◆ EXERCISE PROMPT: Please set down the data word for word; images do not go in the copy.

◆ RAW DATA:

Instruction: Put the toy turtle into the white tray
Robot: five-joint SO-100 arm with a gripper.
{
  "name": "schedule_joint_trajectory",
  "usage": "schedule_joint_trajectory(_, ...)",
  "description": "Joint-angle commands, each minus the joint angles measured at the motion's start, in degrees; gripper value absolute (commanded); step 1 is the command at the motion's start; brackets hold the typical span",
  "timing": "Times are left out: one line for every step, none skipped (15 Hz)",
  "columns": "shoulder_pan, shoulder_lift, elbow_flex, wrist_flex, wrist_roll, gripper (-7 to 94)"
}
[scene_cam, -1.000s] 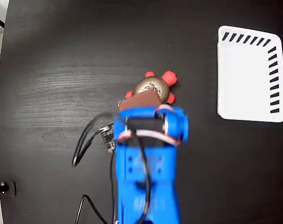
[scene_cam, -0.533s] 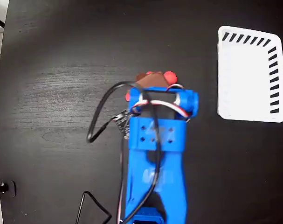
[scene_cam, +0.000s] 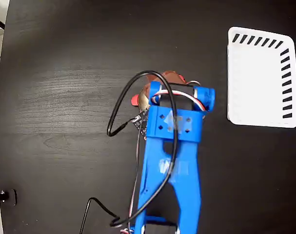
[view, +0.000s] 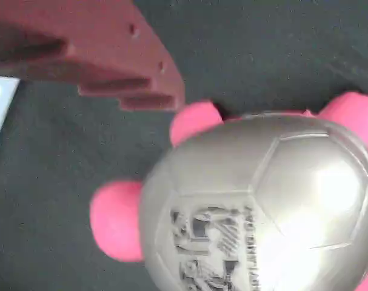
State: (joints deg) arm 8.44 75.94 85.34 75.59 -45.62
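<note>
Over the last second the blue arm (scene_cam: 172, 146) has pushed toward the upper middle of the fixed view, so it now covers most of the toy turtle (scene_cam: 148, 93), which showed clearly before. Only a sliver of shell and a red-pink foot peek out at the arm's upper left edge. That reads as the gripper (view: 135, 82) descending onto the toy for a grasp, not yet a lift (the turtle seems to sit where it was on the black table (scene_cam: 55, 97)).

In the wrist view the turtle (view: 256, 206) fills the lower right, its gold shell very near, with one dark red finger (view: 86, 54) at upper left, beside the shell and apart from it. The other finger is out of frame, so whether the jaws are spread or clamped I cannot tell.

Count: one turtle, one white tray (scene_cam: 260, 78) at the upper right, well apart and holding nothing, one arm.
</note>
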Motion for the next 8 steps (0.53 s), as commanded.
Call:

◆ FINAL ANSWER:
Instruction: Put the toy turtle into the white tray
Robot: five-joint SO-100 arm with a gripper.
{
  "name": "schedule_joint_trajectory",
  "usage": "schedule_joint_trajectory(_, ...)",
  "description": "Joint-angle commands, each minus the joint angles measured at the motion's start, in degrees; gripper value absolute (commanded); step 1 is the command at the motion's start; brackets hold the typical span",
  "timing": "Times are left out: one line for every step, none skipped (15 Hz)",
  "columns": "shoulder_pan, shoulder_lift, elbow_flex, wrist_flex, wrist_roll, gripper (-7 to 94)"
}
[scene_cam, -1.000s] 
[scene_cam, -0.533s] 
[scene_cam, +0.000s] 
[view, +0.000s] 
State: (joints deg) arm 8.44 75.94 85.34 75.59 -45.62
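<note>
Over the last second the blue arm (scene_cam: 172, 146) has pushed toward the upper middle of the fixed view, so it now covers most of the toy turtle (scene_cam: 148, 93), which showed clearly before. Only a sliver of shell and a red-pink foot peek out at the arm's upper left edge. That reads as the gripper (view: 135, 82) descending onto the toy for a grasp, not yet a lift (the turtle seems to sit where it was on the black table (scene_cam: 55, 97)).

In the wrist view the turtle (view: 256, 206) fills the lower right, its gold shell very near, with one dark red finger (view: 86, 54) at upper left, beside the shell and apart from it. The other finger is out of frame, so whether the jaws are spread or clamped I cannot tell.

Count: one turtle, one white tray (scene_cam: 260, 78) at the upper right, well apart and holding nothing, one arm.
</note>
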Motion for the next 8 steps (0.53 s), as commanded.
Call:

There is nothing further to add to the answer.